» Your assignment: Pictures in the data should be dropped; transcribe exactly the lines from the one that has "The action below" through the one that has "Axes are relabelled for".

○ ○ ○ ○ ○

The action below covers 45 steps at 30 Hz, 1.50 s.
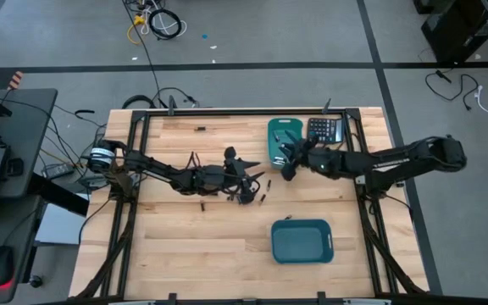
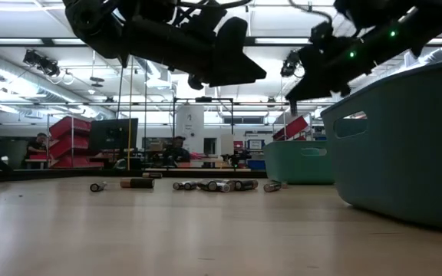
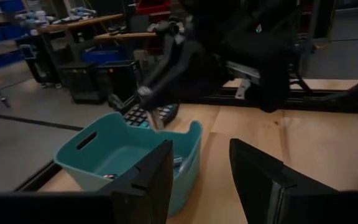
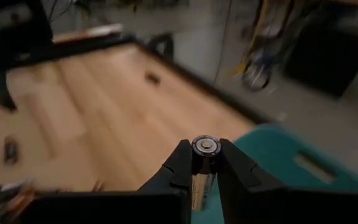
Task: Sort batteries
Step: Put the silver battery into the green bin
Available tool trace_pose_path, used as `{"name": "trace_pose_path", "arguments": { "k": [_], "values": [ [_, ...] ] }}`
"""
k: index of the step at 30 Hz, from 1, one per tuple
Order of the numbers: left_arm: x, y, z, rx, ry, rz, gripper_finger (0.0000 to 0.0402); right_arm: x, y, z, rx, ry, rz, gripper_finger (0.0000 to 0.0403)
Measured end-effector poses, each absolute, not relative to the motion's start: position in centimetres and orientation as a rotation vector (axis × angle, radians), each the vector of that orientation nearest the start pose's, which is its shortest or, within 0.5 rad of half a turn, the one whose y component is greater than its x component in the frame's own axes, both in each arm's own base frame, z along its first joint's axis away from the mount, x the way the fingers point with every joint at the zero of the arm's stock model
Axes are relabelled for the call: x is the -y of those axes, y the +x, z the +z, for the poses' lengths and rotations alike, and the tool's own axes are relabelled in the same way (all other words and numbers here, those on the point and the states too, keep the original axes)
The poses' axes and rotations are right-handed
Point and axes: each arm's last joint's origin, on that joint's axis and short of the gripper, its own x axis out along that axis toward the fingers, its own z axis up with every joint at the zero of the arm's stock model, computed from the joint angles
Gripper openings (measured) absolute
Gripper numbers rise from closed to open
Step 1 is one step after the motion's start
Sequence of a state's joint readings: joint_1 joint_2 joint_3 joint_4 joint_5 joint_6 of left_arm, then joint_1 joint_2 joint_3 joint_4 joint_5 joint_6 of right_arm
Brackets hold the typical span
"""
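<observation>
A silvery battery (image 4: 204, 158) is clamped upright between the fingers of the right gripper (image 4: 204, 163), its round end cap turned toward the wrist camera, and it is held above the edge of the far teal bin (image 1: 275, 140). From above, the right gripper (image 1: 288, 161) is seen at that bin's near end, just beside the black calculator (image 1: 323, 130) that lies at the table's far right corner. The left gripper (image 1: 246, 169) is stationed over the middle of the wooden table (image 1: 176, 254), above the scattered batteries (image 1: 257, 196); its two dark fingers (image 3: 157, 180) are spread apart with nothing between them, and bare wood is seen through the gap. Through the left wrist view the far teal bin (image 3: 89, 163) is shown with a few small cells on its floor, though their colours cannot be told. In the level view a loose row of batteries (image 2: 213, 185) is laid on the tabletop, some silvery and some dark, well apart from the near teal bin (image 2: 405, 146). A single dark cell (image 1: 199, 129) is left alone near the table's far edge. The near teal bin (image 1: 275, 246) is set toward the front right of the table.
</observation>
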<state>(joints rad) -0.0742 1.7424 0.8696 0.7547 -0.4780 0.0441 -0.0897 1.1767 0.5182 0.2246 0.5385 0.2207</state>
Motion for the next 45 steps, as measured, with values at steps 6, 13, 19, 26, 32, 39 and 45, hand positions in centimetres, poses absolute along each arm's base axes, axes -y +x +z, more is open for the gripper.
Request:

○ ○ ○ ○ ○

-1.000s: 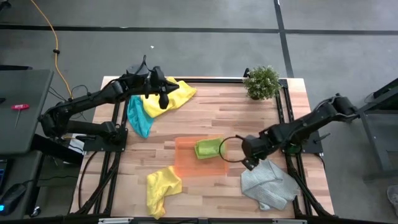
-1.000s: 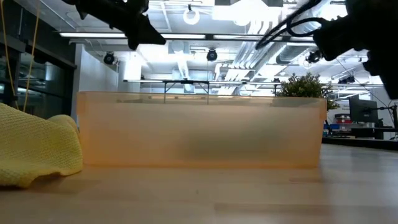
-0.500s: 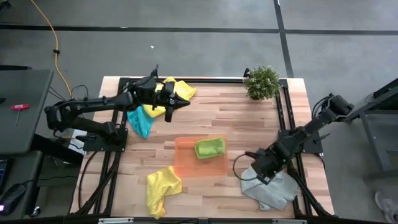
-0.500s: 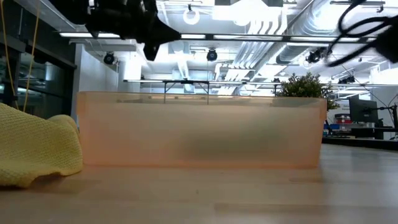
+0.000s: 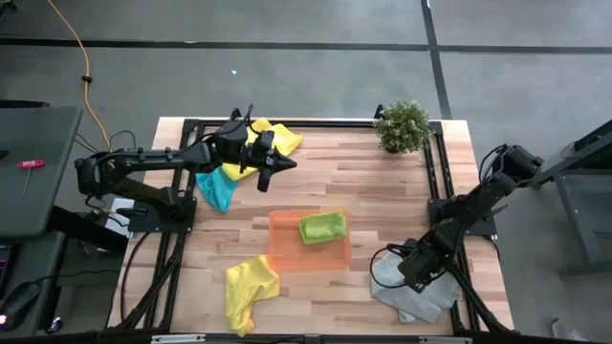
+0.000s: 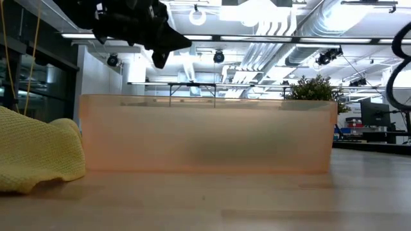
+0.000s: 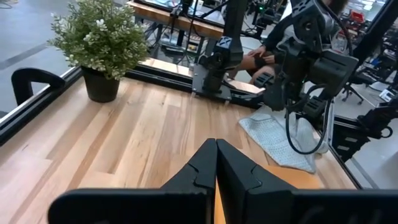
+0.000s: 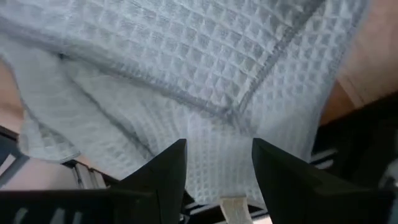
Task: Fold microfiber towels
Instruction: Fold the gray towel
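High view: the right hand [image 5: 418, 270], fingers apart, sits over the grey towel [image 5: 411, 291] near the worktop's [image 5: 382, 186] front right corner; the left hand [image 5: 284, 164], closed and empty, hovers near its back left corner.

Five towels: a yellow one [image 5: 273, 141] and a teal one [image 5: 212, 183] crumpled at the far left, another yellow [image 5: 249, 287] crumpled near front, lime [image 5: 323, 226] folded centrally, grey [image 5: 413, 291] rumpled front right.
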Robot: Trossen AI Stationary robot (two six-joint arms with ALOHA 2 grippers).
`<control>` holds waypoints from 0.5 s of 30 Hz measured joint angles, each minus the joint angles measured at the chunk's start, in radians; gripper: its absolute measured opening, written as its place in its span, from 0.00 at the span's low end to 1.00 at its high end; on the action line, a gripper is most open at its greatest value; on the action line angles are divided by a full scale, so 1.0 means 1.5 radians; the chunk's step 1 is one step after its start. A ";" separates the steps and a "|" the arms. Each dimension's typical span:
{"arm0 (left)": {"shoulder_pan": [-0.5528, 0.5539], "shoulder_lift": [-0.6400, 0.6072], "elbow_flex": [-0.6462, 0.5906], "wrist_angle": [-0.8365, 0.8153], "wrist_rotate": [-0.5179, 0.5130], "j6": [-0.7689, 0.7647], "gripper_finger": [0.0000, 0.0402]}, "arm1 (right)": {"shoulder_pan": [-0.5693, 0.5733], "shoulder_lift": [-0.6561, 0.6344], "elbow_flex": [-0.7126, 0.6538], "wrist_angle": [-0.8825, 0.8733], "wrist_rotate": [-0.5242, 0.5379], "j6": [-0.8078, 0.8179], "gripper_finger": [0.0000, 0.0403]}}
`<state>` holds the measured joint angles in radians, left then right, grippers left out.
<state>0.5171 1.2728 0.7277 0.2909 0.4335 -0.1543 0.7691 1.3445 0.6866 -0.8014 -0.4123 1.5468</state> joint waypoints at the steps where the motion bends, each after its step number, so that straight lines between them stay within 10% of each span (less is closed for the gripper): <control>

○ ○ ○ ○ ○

» Answer:
The action below covers 45 steps at 30 Hz, 1.50 s.
Task: Sort batteries
Step: Put the silver battery into the green bin
Available tool trace_pose_path, used as `{"name": "trace_pose_path", "arguments": { "k": [_], "values": [ [_, ...] ] }}`
"""
k: index of the step at 30 Hz, from 1, one per tuple
Order of the numbers: left_arm: x, y, z, rx, ry, rz, gripper_finger (0.0000 to 0.0402); right_arm: x, y, z, rx, ry, rz, gripper_finger (0.0000 to 0.0403)
Measured end-effector poses, each absolute, not relative to the motion's start: position in centimetres and orientation as a rotation vector (axis × angle, radians), each the vector of that orientation nearest the start pose's, which is its shortest or, within 0.5 rad of half a turn, the one whose y component is greater than its x component in the frame's own axes, both in each arm's own base frame, z along its first joint's axis away from the mount, x the way the fingers point with every joint at the zero of the arm's stock model
Axes are relabelled for the call: x is the -y of those axes, y the +x, z the +z, for the poses' lengths and rotations alike, and the tool's own axes are relabelled in the same way (all other words and numbers here, those on the point and the states too, keep the original axes)

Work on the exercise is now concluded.